When it comes to managing diabetes, two types of exercise stand out in the crowd: aerobic and strength training.7
You don’t have to spend hours in the gym to be more active. Here are some examples of ways to add exercise into your day:8
- Walking briskly
- Playing tennis
- Playing sports
Whether you call it strength training, resistance exercise or weight lifting, focusing on a specific muscle group may help increase lean muscle mass and improve your body’s ability to utilize insulin.9 As part of your diabetes management plan, shoot for resistance or strength training at least twice a week.10
You can achieve this through:11
- Free weights
- Weight machines
- Resistance bands
How do I get started with exercising?
Check with your doctor
Talk to your doctor before starting any activity.12 When you start working out, you may need to change your meals or medications.
If exercise isn’t already part of your day, add it gradually. A good suggestion is to start off with walking. Slowly increase your time spent getting in steps. Work your way up.13
Create a routine
Schedule your activity at the same time so you know how your blood sugar is affected.14 It doesn’t take long before an activity becomes a habit.
Exercise safety tips
Exercise — as part of your overall diabetes management plan — may have immense benefits. There are, however, also a few risks. One is hypoglycemia, or low blood sugar, which may happen if you exercise more than you normally do.15 Safely exercise with diabetes by following a few recommendations.

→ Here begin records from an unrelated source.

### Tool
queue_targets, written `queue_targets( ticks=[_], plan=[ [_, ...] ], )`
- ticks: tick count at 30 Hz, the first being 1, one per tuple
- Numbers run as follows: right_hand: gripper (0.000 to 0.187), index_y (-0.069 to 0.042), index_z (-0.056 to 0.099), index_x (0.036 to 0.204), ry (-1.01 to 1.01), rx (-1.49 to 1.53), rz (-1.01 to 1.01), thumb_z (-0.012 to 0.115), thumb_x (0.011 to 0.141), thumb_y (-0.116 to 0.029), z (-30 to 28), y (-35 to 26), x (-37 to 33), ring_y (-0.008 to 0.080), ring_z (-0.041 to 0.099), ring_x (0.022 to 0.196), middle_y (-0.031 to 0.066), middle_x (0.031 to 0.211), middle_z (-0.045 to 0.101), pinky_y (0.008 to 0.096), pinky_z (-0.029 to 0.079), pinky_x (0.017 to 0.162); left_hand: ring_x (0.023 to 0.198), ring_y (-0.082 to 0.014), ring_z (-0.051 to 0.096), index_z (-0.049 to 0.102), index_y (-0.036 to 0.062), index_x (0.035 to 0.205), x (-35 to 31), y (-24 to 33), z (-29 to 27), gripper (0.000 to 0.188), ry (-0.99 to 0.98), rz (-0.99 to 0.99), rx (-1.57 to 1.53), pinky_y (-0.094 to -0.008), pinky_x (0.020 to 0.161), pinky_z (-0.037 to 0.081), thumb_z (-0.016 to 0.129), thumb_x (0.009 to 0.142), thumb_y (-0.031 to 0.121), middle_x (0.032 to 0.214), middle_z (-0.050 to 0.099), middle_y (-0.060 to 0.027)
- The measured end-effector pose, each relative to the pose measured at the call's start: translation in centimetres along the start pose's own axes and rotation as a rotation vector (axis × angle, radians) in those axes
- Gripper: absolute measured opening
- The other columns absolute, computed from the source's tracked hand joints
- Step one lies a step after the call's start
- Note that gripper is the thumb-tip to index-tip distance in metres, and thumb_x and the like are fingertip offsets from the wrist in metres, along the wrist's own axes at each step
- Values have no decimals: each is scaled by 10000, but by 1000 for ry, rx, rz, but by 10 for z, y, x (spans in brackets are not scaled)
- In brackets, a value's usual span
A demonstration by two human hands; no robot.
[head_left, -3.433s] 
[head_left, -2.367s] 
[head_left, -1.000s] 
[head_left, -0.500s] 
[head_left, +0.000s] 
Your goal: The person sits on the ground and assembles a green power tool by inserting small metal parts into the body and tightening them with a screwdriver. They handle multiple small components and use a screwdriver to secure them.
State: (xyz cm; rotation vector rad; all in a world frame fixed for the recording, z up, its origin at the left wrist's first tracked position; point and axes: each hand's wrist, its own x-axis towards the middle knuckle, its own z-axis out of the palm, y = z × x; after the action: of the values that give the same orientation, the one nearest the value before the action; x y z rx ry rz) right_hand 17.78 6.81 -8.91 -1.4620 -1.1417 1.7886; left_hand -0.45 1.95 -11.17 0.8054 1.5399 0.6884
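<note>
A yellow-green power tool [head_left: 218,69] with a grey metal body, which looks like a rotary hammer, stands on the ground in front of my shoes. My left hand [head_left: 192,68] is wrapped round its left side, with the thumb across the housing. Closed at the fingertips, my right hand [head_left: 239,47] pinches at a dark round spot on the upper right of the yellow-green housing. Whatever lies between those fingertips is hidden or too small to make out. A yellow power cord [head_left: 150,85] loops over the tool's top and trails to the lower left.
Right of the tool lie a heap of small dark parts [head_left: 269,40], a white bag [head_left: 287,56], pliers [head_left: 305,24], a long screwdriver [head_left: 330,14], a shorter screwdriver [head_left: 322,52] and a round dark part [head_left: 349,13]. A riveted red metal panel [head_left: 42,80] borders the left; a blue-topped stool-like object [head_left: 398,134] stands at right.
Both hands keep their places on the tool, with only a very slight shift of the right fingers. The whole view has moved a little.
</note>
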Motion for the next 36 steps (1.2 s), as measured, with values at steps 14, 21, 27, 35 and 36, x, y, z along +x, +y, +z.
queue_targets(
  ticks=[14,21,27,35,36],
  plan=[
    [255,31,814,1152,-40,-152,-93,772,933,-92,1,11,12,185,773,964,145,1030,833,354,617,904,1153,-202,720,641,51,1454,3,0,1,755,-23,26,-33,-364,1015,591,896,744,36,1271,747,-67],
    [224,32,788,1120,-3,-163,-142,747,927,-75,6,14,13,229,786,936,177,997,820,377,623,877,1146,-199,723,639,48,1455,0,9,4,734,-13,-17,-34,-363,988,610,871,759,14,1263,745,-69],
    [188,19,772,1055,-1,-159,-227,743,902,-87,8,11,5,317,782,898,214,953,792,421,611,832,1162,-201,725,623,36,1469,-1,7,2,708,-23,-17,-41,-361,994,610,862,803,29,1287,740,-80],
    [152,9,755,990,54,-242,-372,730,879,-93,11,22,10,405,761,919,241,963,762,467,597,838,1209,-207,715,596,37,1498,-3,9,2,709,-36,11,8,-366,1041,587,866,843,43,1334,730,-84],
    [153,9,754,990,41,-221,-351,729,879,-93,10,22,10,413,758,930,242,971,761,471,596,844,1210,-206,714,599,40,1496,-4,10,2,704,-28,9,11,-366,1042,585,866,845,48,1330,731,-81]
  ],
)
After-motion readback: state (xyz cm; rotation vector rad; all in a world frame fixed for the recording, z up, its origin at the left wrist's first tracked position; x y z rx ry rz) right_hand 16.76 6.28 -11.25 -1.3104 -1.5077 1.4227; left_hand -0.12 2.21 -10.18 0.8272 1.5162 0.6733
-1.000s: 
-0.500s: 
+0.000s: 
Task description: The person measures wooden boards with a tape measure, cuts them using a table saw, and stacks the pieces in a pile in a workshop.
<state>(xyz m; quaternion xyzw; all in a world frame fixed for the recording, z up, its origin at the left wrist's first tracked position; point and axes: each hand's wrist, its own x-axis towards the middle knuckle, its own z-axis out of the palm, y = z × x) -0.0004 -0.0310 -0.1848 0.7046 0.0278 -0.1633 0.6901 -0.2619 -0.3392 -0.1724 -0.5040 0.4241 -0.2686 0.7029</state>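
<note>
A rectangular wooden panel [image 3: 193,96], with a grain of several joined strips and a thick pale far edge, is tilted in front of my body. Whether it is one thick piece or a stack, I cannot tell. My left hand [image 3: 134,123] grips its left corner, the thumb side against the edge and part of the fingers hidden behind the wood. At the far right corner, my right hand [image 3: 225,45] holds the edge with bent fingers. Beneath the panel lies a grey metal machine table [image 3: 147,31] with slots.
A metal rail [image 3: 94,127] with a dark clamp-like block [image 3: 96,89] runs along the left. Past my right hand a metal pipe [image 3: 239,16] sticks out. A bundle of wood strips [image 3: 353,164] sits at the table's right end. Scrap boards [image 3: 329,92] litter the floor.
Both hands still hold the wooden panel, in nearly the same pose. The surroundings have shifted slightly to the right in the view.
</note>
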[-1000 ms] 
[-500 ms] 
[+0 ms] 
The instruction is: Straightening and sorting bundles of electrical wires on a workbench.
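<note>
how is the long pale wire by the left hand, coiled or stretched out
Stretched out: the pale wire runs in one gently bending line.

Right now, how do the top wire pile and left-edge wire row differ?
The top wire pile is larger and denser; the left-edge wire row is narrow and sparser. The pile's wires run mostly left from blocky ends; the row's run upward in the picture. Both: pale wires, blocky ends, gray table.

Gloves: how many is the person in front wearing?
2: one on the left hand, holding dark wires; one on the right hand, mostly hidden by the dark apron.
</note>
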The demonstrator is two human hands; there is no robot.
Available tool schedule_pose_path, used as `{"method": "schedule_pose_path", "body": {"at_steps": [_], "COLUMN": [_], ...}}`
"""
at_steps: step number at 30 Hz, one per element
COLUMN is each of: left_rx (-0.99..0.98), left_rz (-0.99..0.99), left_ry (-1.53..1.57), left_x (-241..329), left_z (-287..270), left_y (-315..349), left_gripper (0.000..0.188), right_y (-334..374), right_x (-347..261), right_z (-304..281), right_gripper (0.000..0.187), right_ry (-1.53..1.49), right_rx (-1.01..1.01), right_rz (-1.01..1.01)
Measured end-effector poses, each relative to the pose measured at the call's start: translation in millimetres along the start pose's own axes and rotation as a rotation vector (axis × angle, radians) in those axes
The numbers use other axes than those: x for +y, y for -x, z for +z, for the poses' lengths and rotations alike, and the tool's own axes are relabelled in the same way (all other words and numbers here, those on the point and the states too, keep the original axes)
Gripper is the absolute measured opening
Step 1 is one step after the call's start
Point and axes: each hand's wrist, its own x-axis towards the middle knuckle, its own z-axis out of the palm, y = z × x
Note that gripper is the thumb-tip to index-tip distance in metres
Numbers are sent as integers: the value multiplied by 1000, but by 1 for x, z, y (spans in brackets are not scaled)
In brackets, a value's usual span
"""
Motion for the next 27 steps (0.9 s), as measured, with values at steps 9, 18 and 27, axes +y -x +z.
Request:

This is especially important if you take insulin. Keep a detailed record of your numbers. When you have an idea of how your blood sugar will respond to activity, you may help prevent spikes and dips in your levels.16 For example, if you know a certain activity causes your blood sugar to drop quickly, you may need a glass of juice, a piece of fruit, a small snack or a glucose tab17 before you exercise in order to avoid hypoglycemia, or low blood sugar. If your blood sugar is running high before you exercise, you’ll want to check for ketones in your blood or urine.17 When you’re diabetic, ketones can be life threatening.18
Warning signs of hypoglycemia
If you have any of these symptoms during (or even several hours after) exercise, stop what you’re doing.19
- Lightheadedness or dizziness
- Rapid heartbeat
- Chest pain
- Back pain
- Shortness of breath
If you still have these symptoms even after you stop, call 911.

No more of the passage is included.